1. Loss function used in `LinearRegression`? Other possibilities?
2. Optimization method used in `LinearRegression` by default? Other possibilities?
3. Find analytical solution for coefficients and compare with those from `LinearRegression`.

## 1. What loss function is used by `LinearRegression`?

The `LinearRegression` class only supports the mean-squared error loss function. According to the documentation,

> `LinearRegression` fits a linear model with coefficients w = (w1, …, wp) to minimize the residual sum of squares between the observed targets in the dataset, and the targets predicted by the linear approximation.

It can, however, fit a linear model without an intercept ($\theta_0 = 0$, in our formulation) or with only nonnegative coefficients ($\theta_i \ge 0$, all $i$).

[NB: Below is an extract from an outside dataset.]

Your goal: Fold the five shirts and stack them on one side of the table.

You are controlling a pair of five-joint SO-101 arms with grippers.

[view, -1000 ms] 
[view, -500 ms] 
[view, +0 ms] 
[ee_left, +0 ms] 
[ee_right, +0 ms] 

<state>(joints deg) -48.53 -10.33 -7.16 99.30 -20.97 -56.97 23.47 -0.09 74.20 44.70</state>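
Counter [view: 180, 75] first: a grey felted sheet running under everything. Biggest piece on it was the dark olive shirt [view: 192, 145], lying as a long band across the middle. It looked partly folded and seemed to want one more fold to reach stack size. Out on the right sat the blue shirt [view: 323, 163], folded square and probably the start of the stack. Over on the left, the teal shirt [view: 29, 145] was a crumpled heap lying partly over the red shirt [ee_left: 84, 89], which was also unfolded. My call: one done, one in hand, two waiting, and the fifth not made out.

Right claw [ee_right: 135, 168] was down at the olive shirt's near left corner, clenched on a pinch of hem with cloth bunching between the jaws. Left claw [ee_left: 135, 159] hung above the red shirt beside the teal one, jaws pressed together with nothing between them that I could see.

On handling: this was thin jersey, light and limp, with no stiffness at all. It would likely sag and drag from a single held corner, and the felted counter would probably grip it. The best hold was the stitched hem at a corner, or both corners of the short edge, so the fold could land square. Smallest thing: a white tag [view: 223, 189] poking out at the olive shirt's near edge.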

## 2. What optimization method is used by `LinearRegression`?

This was a little trickier to track down. Looking at the [source code](https://github.com/scikit-learn/scikit-learn/blob/7f9bad99d/sklearn/linear_model/_base.py#L534) for `LinearRegression`, it uses `scipy.linalg.lstsq` normally. If nonnegative coefficients are required, then it uses `scipy.optimize.nnls`. If the data is given as a sparse array, then it uses `scipy.sparse.linalg.lsqr`.

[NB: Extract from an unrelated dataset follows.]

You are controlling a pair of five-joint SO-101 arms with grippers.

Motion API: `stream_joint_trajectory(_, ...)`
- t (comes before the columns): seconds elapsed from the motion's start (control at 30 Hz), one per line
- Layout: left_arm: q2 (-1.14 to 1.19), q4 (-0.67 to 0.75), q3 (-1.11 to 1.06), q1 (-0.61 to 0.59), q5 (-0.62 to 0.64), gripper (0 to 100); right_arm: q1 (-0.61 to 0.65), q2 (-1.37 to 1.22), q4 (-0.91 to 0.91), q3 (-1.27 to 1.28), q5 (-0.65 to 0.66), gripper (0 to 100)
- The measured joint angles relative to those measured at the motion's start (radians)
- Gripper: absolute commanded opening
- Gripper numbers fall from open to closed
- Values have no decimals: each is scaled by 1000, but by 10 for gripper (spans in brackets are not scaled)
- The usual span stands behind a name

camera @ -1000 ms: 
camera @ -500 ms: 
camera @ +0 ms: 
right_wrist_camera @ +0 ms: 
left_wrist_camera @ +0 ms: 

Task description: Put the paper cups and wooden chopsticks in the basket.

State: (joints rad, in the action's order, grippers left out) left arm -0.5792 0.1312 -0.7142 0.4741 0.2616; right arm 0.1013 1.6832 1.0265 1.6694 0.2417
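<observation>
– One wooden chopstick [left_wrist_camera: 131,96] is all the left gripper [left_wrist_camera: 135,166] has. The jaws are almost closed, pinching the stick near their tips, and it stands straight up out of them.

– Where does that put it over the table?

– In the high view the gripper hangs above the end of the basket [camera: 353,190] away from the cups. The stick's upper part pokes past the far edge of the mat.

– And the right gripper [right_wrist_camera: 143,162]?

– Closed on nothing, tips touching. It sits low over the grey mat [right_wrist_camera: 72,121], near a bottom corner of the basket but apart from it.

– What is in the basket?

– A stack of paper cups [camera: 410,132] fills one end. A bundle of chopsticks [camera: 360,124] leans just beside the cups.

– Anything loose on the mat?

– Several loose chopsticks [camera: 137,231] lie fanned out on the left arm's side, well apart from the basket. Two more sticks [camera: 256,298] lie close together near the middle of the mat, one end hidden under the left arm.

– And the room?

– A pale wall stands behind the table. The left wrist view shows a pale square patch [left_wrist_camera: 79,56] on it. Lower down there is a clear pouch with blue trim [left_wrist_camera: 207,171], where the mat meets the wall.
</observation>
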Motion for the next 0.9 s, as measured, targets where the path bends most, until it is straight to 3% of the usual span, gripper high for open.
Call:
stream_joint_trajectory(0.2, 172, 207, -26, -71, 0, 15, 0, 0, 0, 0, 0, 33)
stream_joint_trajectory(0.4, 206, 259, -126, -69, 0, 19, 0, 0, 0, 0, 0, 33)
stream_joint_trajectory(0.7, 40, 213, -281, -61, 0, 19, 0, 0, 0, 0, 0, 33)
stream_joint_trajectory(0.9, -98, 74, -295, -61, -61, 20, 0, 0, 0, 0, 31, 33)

The `scipy.linalg.lstsq` function uses one of three LAPACK functions internally: `gelsd` (default), `gelsy`, or `gelss`. The `gelss` method uses the singular value decomposition of the coefficient matrix $A$ to solve $Ax = b$. The `gelsy` method uses an orthogonal factorization method. The `gelsd` method also uses singular value decomposition, but computes it in a (presumably) faster way than `gelss`.